Как только мальчик кончал занятия, он бежал в сад к матери и тете. Им теперь очень полюбилось садоводство: все трое сажали весной молодые деревца, сеяли семена и с восторгом наблюдали за их всходами и ростом, подравнивали ветки, срезали цветы для букетов.
Больше всего увлекало мальчика разведение салата. Он ведал четырьмя большими грядками на огороде, где с величайшей заботливостью выращивал салат латук, ромэн, цикорий, парижский, — словом, все сорта этой съедобной травы. Он копал, поливал, полол, пересаживал с помощью двух своих матерей, которых заставлял работать, как поденщиц. По целым часам стояли они на коленях между грядками, пачкая платья и руки, и втыкали корешки рассады в ямку, проделанную пальцем в земле.
Пуле подрастал, ему шел уже пятнадцатый год, и лесенка в гостиной показывала метр пятьдесят восемь сантиметров, но по уму он был совершенный ребенок, неразвитый, невежественный, избалованный двумя женщинами и стариком, добрым, но отставшим от века.
Как-то вечером барон поднял наконец вопрос о коллеже, и Жанна тотчас же ударилась в слезы. Тетя Лизон в ужасе забилась в темный угол.
Мать возражала:
— Зачем ему столько знать? Мы сделаем из него деревенского жителя, помещика. Он будет возделывать свои земли, как многие из дворян. Он проживет и состарится счастливым в этом доме, где до него жили мы, где мы умрем. Чего же желать еще?
Но барон качал головой:
— А что ты ответишь ему, если он в двадцать пять лет придет и скажет тебе: «Я остался ничем, я ничему не научился по твоей вине, по вине твоего материнского эгоизма. Я не способен работать, добиваться чего-то, а между тем я не был создан для безвестной, смиренной и до смерти тоскливой жизни, на которую обрекла меня твоя неразумная любовь».
А она все плакала и взывала к сыну:
— Скажи, Пуле, ты никогда не упрекнешь меня за то, что я слишком любила тебя, ведь правда, не упрекнешь?
Недоросль удивился, но обещал:
— Нет, мама.
— Честное слово?
— Да, мама.
— Ты хочешь остаться здесь, правда?
— Да, мама.
Тогда барон возвысил голос:
— Жанна, ты не имеешь права распоряжаться человеческой жизнью.
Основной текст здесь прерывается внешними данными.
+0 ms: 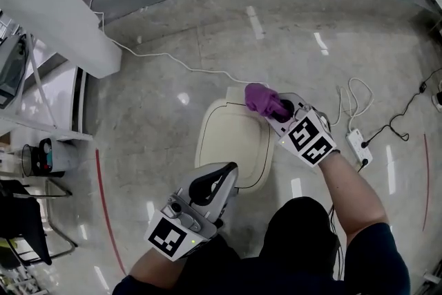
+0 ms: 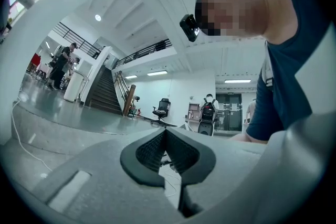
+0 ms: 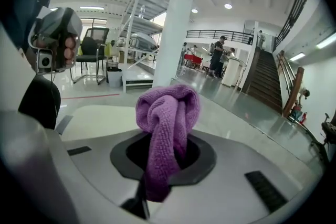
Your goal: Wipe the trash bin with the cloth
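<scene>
The trash bin (image 1: 231, 145) is a cream bin with a flat lid, seen from above on the floor in front of me. My right gripper (image 1: 280, 107) is at the bin's far right corner, shut on a bunched purple cloth (image 1: 262, 99) that sits over the lid's edge. In the right gripper view the cloth (image 3: 167, 118) bulges out of the jaws, with the bin lid (image 3: 100, 120) just behind it. My left gripper (image 1: 222, 175) hovers at the bin's near edge. Its jaws meet at the tips (image 2: 166, 131) with nothing held.
A white power strip (image 1: 360, 146) and looped cables lie on the floor right of the bin. A white cable (image 1: 173, 60) runs from a white pillar (image 1: 55, 10) toward the bin. Shelving and a black chair (image 1: 21, 224) stand at the left. A red floor line (image 1: 103, 204) curves nearby.
</scene>
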Motion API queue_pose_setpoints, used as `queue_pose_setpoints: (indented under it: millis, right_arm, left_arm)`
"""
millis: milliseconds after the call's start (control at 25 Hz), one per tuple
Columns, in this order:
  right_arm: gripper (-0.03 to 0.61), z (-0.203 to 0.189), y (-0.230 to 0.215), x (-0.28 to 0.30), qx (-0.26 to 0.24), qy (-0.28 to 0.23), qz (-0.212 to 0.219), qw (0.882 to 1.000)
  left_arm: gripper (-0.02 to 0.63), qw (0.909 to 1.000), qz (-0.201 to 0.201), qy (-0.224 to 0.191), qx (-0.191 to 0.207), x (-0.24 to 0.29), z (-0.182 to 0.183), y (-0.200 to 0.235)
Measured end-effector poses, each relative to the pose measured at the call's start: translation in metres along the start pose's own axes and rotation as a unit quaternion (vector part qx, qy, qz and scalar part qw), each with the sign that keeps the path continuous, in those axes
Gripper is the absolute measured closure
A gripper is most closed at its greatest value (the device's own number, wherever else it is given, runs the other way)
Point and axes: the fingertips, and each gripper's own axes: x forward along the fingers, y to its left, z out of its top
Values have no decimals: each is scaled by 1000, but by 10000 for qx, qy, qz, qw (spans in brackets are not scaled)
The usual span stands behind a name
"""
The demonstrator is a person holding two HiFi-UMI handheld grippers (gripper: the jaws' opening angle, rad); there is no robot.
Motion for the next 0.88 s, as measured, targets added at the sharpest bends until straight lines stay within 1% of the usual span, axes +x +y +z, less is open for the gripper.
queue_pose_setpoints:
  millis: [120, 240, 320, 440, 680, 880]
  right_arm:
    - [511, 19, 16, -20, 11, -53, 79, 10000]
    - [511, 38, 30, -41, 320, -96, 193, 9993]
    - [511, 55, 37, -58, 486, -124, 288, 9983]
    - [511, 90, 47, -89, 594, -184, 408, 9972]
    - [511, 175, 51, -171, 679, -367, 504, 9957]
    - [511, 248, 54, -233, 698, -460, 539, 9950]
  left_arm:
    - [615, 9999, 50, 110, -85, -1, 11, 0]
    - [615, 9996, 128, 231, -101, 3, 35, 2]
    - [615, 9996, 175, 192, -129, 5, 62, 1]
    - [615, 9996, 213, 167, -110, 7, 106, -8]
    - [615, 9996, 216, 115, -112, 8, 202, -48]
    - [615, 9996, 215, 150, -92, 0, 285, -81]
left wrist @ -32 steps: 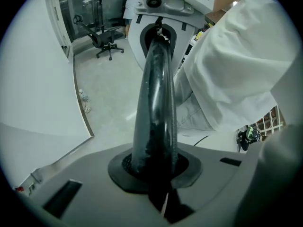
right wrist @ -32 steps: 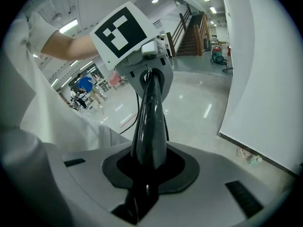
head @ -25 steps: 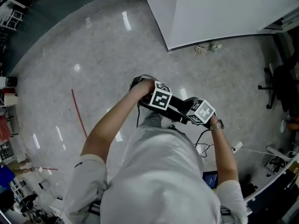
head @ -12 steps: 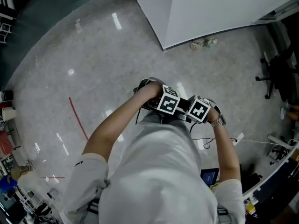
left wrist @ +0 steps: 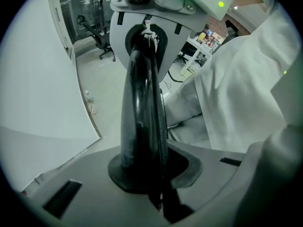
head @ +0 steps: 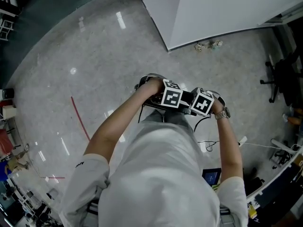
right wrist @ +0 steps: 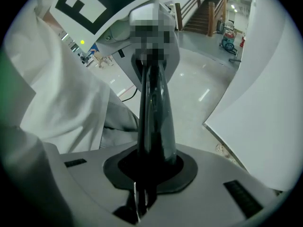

Ты поступаешь недостойно, почти преступно, ты жертвуешь своим ребенком ради своего личного счастья.
Она закрыла лицо руками и, судорожно рыдая, выговорила сквозь слезы:
— Я так настрадалась… так настрадалась! Я только в нем нашла утешение, а его у меня отнимают. Что же я теперь… буду делать… совсем одна?
Отец поднялся, сел рядом с ней, обнял ее.
— А я, Жанна?
Она обхватила его за шею, страстно поцеловала и, не отдышавшись еще, с трудом проговорила:
— Да, ты, должно быть… прав… папенька. Я вела себя безрассудно, но я столько выстрадала. Пускай он едет в коллеж.
И Пуле, не вполне понимая, что с ним намерены делать, захныкал, в свой черед.
Тогда все три его мамы принялись целовать, ласкать, утешать его. Когда они пошли спать, у всех щемило сердце, и все всплакнули в постели, даже барон, который сдерживался до тех пор.